*EXERCISE OBJECTIVE:* Nothing below is to be printed except the lines between the line holding "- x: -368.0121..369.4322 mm" and the line holding "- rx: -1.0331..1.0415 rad", inclusive, each exactly as it appears.

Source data
########################################

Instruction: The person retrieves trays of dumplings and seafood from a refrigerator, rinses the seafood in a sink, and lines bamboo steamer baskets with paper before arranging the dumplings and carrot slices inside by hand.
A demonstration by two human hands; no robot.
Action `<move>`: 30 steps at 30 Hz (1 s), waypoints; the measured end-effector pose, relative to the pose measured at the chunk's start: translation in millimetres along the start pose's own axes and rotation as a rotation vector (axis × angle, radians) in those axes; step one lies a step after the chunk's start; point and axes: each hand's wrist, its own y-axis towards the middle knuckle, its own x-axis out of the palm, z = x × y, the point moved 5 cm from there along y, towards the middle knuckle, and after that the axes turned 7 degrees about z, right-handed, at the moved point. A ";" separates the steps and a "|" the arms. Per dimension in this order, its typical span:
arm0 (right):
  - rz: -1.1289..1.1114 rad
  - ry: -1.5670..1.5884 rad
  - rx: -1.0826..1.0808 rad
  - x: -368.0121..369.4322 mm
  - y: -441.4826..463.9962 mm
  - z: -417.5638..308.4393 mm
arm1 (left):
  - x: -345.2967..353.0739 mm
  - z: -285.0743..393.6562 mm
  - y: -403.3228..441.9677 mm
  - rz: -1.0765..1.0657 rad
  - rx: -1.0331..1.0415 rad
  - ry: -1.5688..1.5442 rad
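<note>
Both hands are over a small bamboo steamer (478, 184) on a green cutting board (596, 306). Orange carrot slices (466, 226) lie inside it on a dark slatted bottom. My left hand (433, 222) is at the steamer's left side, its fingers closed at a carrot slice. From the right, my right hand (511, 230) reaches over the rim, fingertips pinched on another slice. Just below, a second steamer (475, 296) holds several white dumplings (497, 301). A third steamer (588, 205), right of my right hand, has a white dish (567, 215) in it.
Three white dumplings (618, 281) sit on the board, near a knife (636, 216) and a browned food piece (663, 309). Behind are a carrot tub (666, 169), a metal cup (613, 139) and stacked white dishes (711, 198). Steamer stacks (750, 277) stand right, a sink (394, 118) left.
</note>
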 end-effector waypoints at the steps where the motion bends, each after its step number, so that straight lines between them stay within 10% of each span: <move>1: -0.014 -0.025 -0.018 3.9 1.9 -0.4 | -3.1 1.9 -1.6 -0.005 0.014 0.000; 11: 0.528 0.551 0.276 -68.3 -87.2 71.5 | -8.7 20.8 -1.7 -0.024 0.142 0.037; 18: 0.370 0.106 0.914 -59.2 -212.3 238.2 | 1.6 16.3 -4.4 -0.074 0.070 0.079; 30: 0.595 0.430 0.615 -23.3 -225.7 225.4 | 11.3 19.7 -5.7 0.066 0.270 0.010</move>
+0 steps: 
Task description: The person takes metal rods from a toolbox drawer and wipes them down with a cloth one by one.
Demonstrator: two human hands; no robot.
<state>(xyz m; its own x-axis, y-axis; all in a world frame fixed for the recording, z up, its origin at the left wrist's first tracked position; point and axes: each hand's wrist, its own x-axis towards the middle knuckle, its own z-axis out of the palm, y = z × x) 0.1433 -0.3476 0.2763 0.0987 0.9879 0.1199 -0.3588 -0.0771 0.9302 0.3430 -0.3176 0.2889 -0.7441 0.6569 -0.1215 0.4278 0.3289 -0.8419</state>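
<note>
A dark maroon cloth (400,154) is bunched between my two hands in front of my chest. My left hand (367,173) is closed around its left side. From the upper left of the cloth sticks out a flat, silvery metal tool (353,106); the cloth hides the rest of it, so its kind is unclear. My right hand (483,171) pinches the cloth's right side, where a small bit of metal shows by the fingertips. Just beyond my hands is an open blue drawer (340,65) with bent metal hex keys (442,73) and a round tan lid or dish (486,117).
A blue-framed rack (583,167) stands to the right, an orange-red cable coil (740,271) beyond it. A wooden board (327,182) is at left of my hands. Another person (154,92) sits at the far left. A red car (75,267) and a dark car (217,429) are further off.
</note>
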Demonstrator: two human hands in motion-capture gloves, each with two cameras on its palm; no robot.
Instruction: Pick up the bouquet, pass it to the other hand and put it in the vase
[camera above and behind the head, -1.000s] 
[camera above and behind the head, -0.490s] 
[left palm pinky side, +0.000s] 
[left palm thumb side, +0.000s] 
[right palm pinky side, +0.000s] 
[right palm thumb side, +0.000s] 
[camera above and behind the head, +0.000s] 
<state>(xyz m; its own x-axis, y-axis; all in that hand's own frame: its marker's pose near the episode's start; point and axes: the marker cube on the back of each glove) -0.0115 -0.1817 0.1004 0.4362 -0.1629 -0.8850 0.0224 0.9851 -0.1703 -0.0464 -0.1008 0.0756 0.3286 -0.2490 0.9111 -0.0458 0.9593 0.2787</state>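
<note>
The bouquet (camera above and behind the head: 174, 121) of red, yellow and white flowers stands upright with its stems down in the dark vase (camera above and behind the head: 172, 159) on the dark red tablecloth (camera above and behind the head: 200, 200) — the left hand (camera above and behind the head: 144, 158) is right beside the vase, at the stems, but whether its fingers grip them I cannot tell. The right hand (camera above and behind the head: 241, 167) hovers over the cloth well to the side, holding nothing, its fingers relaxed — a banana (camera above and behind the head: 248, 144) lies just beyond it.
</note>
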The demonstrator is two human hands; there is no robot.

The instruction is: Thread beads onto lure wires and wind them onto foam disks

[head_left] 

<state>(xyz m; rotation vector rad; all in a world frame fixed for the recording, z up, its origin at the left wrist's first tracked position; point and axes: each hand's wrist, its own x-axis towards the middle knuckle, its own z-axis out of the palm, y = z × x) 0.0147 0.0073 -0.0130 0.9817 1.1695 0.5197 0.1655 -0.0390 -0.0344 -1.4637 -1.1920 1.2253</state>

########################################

*WRITTEN REPLY:*
  - x: -368.0121..369.4322 mm
  - y: -441.4826..463.9962 mm
  - z: -417.5638..308.4393 mm
arm1 (left):
  - x: -345.2967..353.0739 mm
  - z: -285.0743..393.6562 mm
  - y: -403.3228..441.9677 mm
  - rz: -1.0765..1.0657 rad
  - rx: -1.0331..1.0415 rad

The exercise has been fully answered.